Snow Leopard AAC improvements..

Reply #18
I'm also wondering what Apple's plans for HE-AAC could be. They usually don't bring out stuff like this just for the cause of it.

I can't find now link to news but I read that Apple adopt HE-AAC for radio streams, RSS and maybe postcards.

Steve Job's next big "one more thing", after he has demonstrated the new "iPad" device, could be something like free 64/96 kbps HE-AAC streaming of the whole iTunes catalog with each one of those. With the usual upgrade option to iTunes Plus quality for $.99 each.

Apple HE-AAC is only up to 80 kbit/s. Not 96 kbit/s. Averagely at 96 kbit/s HE-AAC isn't better than LC-AAC.


Snow Leopard AAC improvements..

Reply #19
I'm also wondering what Apple's plans for HE-AAC could be. They usually don't bring out stuff like this just for the cause of it.

How about finally offering the option to use iTunes to listen to all those internet radio stations streaming in HE-AAC? It is quite annoying having to launch a separate application just to listen to some stations.
Every night with my star friends / We eat caviar and drink champagne
Sniffing in the VIP area / We talk about Frank Sinatra
Do you know Frank Sinatra? / He's dead

Snow Leopard AAC improvements..

Reply #20
I don't know any, are there many?

Snow Leopard AAC improvements..

Reply #21
I don't know any, are there many?

What do you mean, internet radio stations using HE-AAC? If I had to guess I'd say thousands.

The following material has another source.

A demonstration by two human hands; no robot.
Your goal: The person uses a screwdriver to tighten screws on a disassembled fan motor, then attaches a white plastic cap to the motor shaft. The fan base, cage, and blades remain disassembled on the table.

Tuner2 is a good start if you want to find them.

One of my favourites is Soma.FM's Secret Agent. I have to start up RealPlayer to listen to it  with this link. I would much prefer if I could just use iTunes for it, just as I can for stations that still use MP3 streams (which are often too low-bandwidth for MP3 to sound half-decent). Internet radio stations have a good reason to use as little bandwidth as possible per individual stream which means HE-AAC is a welcome alternative to MP3. Good quality at a considerably lower bitrate.
Every night with my star friends / We eat caviar and drink champagne
Sniffing in the VIP area / We talk about Frank Sinatra
Do you know Frank Sinatra? / He's dead

Snow Leopard AAC improvements..

Reply #22
I know Soma, but they also serve good quality 128kbps MP3. I wouldn't want to trade that for synthesized low bit rate HE-AAC. Are there really many stations you could not receive without HE-AAC support in iTunes?

Snow Leopard AAC improvements..

Reply #23
The new Quicktime includes the first AAC encoder that masters the infamous Emese sample transparently!


Kind of off topic, but the original topic is from 2007 and I'd hate to bump it. Where can I find this infamous "Emese" sample?